Por essas e outras, é que dizem os mais exaltados que política tem muito de sem-vergonhice (99,9%) e muito mais de traição (100%). “Virtudes” essas que nada têm a ver com jogo de cintura ou esperteza, ao ser jogado o jogo político, mas muito em comum com a total ausência de ética. Para constatar esses percentuais, que denotam uma estatística imaginária, porém real, basta fazer-se a relação com os fatos ora amplamente divulgados pela mídia ufanística, pois, entre traição e sem-vergonhice, não há fronteiras visíveis. Ouça-se, ainda, constrangido o discurso de Romero Jucá. Dá pena. Ou do deputado Paulinho da Força, falando sobre corrupção. Logo ele, processado por improbidade. Olhem que não estou incluindo Eduardo Cunha, presidente da Câmara dos Deputados, especialista em várias delinquências, que comandará o processo de impeachment e será o sucessor de Temer.

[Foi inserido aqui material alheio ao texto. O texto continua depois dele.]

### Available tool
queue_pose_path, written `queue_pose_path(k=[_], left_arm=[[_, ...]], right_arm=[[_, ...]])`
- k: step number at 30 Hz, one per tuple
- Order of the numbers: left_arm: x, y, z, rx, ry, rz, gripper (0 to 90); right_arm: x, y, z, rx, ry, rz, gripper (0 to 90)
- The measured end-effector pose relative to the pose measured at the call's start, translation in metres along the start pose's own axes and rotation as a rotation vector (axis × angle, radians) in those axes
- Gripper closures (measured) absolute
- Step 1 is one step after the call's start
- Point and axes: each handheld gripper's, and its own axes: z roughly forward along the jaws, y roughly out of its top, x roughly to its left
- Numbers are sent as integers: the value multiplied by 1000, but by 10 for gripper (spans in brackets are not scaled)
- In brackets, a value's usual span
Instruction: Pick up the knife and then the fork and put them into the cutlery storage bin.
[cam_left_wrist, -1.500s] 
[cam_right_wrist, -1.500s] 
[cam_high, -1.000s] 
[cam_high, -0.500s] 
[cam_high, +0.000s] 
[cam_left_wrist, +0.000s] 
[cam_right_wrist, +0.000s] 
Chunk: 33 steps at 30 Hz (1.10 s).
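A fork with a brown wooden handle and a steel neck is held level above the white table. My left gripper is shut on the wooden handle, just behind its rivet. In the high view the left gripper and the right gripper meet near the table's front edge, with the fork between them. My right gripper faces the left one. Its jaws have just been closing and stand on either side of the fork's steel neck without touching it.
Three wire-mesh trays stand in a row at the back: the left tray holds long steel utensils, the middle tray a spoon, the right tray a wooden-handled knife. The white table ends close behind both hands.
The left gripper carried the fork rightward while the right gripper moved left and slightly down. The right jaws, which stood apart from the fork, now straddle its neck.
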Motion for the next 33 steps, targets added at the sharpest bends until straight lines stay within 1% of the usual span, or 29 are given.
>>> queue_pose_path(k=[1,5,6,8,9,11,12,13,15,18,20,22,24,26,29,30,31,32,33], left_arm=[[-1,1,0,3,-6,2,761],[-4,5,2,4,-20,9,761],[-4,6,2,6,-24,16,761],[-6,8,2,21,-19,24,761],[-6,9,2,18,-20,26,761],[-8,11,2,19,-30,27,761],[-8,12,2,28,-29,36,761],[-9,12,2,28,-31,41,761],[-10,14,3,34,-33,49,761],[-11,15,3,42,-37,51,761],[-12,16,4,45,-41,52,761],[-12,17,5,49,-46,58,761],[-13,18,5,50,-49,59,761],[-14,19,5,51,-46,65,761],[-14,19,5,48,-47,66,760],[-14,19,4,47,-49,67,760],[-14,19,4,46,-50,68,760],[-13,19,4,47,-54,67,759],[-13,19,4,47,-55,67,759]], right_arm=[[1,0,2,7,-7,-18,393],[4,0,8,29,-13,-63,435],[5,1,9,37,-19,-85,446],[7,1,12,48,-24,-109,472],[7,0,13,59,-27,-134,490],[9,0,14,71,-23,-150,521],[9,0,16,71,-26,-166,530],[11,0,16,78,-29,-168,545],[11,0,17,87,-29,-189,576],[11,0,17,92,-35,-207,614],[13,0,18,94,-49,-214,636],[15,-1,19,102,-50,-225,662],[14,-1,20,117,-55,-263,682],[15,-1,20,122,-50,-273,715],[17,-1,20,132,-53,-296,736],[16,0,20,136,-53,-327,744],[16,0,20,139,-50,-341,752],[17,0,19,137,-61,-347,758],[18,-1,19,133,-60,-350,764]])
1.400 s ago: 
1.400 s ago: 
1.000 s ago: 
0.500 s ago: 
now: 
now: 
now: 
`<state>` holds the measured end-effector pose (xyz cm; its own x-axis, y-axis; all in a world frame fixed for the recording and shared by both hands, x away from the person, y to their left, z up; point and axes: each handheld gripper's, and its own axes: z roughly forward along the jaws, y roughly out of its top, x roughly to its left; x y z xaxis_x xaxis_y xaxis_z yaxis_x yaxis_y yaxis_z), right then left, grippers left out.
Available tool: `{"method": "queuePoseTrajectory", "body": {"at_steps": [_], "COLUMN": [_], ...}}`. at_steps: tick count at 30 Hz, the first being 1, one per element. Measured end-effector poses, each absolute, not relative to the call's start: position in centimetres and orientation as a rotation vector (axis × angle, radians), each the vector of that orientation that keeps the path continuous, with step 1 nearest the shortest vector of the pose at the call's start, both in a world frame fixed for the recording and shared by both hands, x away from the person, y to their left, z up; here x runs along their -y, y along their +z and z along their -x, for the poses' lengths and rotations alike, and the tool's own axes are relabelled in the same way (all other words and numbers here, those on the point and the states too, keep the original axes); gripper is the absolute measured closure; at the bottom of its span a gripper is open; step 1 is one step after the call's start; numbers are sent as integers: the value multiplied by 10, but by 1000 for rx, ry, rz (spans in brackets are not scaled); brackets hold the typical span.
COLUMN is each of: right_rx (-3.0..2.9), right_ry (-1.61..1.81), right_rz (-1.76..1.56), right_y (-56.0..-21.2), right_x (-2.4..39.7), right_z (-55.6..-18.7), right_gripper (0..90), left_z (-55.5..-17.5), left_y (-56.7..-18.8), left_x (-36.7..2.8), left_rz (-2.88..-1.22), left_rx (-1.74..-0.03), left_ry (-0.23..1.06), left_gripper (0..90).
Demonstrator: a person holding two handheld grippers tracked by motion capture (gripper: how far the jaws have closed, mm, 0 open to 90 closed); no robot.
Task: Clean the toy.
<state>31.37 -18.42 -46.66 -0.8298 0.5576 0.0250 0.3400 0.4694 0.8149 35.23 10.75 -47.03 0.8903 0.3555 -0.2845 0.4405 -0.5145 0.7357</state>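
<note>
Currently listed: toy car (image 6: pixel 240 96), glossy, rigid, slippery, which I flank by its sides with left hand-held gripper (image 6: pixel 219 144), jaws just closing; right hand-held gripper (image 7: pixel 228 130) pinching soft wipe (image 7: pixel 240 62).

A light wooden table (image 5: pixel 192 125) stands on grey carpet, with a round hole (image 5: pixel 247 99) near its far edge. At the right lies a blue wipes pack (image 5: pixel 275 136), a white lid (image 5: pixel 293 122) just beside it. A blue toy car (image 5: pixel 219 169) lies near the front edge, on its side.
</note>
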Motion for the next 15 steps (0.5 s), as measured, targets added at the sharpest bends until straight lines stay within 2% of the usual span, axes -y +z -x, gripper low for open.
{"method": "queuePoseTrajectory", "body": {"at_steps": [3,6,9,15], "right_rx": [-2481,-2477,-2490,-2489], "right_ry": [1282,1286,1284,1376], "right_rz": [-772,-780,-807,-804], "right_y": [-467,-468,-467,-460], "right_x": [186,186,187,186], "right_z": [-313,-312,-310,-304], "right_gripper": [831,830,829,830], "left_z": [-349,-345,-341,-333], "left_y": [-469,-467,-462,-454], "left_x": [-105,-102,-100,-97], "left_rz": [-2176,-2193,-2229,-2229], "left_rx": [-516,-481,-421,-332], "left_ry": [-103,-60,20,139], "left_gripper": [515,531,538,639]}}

Pense-se que, por detrás de todo esse processo de destituição de Dilma, está a poderosa Fiesp, com a ostensiva participação das corporações midiáticas, além do conservadorismo reacionário de direita. A classe política, como ocorreu em 1964, mais uma vez, será apenas fantoche, ou mais precisamente, bonequinho manipulado por esses grupos conservadores. Nada mais. Essa é uma brutal realidade que se delineará a partir do impedimento definitivo da presidenta. Ainda assim há vozes que reverberam a resistência democrática. Manifesto de artistas e um ou outro jornalista que se posiciona de forma coerente, examinando os fatos do ponto de vista da legalidade. O ministro do STF Marco Aurélio Mello, contrariando alguns de seus pares da Corte Suprema entende, e deu entrevista a esse respeito, que o afastamento da presidenta sem crime de responsabilidade pode configurar um golpe, ressaltando que “se não houver fato jurídico que respalde o processo de impedimento, esse processo não se enquadra em figurino legal e transparece como golpe”. E disse mais: o Supremo, nesse caso, pode examinar o mérito, porquanto “o Judiciário é a última trincheira da cidadania”. Já o ministro Luís Roberto Barroso afirma, também em entrevista, que o Supremo não tem a intenção de fazer exame de mérito, porém ressalva que a Constituição e as normas devem ser respeitadas. O que não se pode é confundir o fato político, que não tem tipicidade para o impeachment, com o fato jurídico, que deve ter tipicidade. Uma certeza: por força da segurança jurídica, a retórica de uma denúncia jamais pode substituir o vazio probatório. De outro modo, o fato é meramente político, sem ser jurídico. E é golpe, como afirma o ministro Marco Aurélio.